Orchestrate pipelines

This page explains pipeline orchestration with Cloud Composer and triggers. Cloud Data Fusion recommends using Cloud Composer to orchestrate pipelines. If you require a simpler way to manage orchestration, use triggers.

Composer

Orchestrate pipelines with Cloud Composer

Orchestrating pipeline execution in Cloud Data Fusion with Cloud Composer provides following benefits:

Centralized workflow management: uniformly manage the execution of multiple Cloud Data Fusion pipelines.
Dependency management: to ensure proper execution order, define dependencies between pipelines.
Monitoring and alerting: Cloud Composer provides monitoring capabilities and alerts for failures.
Integration with other services: Cloud Composer lets you orchestrate workflows that span across Cloud Data Fusion and other Google Cloud services.

To orchestrate Cloud Data Fusion pipelines using Cloud Composer, follow this process:

Set up the Cloud Composer environment.
- Create a Cloud Composer environment. If you don't have one, provision the environment in your Google Cloud project. This environment is your orchestration workspace.
- Give permissions. Ensure the Cloud Composer service account has the necessary permissions to access Cloud Data Fusion (such as permission to start, stop, and list pipelines).
Define Directed Acyclic Graphs (DAG) for orchestration.
- Create a DAG: In Cloud Composer, create a DAG that defines the orchestration workflow for your Cloud Data Fusion pipelines.
- Cloud Data Fusion Operators: Use Cloud Composer's Cloud Data Fusion Operators within your DAG. These operators let you interact programmatically with Cloud Data Fusion.

Cloud Data Fusion operators

Cloud Data Fusion pipeline orchestration has the following operators:

CloudDataFusionStartPipelineOperator

Triggers the execution of a Cloud Data Fusion pipeline by its ID. It has the following parameters:

Pipeline ID
Location (Google Cloud region)
Pipeline namespace
Runtime arguments (optional)
Wait for completion (optional)
Timeout (optional)

CloudDataFusionStopPipelineOperator

Lets you stop a running Cloud Data Fusion pipeline.

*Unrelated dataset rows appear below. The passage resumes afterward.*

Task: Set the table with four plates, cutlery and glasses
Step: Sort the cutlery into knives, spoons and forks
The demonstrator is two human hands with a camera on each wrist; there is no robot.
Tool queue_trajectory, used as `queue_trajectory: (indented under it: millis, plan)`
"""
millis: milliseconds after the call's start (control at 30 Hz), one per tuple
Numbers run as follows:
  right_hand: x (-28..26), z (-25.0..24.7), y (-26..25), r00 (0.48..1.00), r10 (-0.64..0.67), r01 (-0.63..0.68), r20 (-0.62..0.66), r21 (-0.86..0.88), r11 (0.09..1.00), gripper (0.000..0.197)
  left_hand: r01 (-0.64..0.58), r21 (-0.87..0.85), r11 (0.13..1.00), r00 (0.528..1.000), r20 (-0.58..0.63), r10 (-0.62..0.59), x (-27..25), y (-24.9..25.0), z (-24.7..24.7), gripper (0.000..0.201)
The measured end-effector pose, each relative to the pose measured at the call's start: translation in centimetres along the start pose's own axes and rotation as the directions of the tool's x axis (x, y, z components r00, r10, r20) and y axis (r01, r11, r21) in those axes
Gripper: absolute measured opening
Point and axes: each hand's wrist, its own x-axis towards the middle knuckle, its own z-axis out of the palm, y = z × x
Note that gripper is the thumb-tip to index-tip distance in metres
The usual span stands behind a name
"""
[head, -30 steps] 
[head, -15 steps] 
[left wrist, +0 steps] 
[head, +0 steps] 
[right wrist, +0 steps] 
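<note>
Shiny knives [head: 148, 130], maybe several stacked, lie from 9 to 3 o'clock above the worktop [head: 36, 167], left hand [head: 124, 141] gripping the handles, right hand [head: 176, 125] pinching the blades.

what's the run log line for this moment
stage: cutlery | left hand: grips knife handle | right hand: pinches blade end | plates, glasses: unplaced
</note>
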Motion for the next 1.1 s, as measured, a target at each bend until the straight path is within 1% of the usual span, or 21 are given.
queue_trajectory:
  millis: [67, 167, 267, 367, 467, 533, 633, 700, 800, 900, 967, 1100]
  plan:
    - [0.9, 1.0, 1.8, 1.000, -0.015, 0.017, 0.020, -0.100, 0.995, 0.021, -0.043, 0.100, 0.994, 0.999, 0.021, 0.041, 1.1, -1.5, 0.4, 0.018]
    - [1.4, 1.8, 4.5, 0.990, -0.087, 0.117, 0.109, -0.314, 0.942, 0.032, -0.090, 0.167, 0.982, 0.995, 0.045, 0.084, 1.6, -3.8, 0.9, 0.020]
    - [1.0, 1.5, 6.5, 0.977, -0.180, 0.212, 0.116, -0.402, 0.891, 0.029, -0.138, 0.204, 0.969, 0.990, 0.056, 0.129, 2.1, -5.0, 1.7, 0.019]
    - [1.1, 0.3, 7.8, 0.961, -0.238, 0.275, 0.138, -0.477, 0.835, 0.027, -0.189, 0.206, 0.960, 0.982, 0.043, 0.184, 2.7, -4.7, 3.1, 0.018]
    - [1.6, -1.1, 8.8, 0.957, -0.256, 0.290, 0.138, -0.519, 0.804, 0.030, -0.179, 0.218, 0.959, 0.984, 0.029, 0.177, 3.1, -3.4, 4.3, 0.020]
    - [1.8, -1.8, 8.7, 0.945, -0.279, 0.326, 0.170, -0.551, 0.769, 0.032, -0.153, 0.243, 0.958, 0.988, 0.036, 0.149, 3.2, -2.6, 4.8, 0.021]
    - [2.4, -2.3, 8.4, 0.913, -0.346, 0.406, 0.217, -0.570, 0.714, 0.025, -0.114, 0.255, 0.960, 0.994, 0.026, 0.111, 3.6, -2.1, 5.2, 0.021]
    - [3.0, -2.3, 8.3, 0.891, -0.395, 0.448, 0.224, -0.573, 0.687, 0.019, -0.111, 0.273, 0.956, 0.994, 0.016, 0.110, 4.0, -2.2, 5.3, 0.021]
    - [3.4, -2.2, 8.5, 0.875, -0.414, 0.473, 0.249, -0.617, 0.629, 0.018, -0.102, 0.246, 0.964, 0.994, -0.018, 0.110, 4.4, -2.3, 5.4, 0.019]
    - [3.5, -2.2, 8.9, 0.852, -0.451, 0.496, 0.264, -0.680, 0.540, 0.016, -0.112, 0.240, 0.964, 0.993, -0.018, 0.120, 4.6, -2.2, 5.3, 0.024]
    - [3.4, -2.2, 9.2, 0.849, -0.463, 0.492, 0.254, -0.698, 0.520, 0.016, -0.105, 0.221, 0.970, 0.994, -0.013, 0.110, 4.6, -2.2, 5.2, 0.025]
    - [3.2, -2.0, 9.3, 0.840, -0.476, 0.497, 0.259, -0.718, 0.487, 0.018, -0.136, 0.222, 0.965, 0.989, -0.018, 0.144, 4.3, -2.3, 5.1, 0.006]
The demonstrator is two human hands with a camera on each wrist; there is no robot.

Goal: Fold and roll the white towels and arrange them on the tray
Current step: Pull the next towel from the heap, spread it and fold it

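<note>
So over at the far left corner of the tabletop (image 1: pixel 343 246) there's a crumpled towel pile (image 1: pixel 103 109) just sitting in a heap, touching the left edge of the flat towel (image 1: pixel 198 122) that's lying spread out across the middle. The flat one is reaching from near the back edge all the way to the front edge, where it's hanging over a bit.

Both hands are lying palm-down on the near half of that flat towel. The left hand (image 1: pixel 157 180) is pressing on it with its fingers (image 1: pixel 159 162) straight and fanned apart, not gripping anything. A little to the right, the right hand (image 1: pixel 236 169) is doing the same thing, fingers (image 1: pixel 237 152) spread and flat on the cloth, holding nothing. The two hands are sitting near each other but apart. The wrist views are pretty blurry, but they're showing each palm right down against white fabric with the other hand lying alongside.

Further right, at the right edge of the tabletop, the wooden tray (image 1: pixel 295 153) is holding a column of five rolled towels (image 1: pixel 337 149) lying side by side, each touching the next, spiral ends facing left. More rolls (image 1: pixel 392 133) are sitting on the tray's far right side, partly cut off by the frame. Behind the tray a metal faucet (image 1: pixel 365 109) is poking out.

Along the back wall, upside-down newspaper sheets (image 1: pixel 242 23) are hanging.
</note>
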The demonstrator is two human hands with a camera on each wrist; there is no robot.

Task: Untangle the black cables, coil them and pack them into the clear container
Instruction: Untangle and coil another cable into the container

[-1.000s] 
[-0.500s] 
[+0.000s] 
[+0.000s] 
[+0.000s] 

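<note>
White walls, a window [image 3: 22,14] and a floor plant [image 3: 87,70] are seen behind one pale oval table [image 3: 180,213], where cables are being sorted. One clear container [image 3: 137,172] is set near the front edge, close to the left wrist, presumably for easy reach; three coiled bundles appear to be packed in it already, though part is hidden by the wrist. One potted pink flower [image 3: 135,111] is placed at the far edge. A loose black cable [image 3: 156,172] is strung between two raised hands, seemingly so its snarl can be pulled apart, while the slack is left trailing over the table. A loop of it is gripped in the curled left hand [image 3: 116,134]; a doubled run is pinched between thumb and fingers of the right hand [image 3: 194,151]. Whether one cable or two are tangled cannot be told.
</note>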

CloudDataFusionDeletePipelineOperator

Deletes a Cloud Data Fusion pipeline.

Build the DAG workflow

When you build the DAG workflow, consider the following:

Defining dependencies: Use the DAG structure to define dependencies between tasks. For example, you might have a task that waits for a pipeline in one namespace to complete successfully before triggering another pipeline in a different namespace.
Scheduling: Schedule the DAG to run at specific intervals, such as daily or hourly, or set it to be triggered manually.

For more information, see the Cloud Composer overview.

Triggers

Orchestrate pipelines with triggers

Cloud Data Fusion triggers let you automatically execute a downstream pipeline upon the completion (success, failure, or any specified condition) of one or more upstream pipelines.

Triggers are useful for the following tasks:

Cleaning your data once, and then making it available to multiple downstream pipelines for consumption.
Sharing information, such as runtime arguments and plugin configurations, between pipelines. This task is called payload configuration.
Having a set of dynamic pipelines that run using the data from the hour, day, week, or month, instead of a static pipeline that must be updated for every run.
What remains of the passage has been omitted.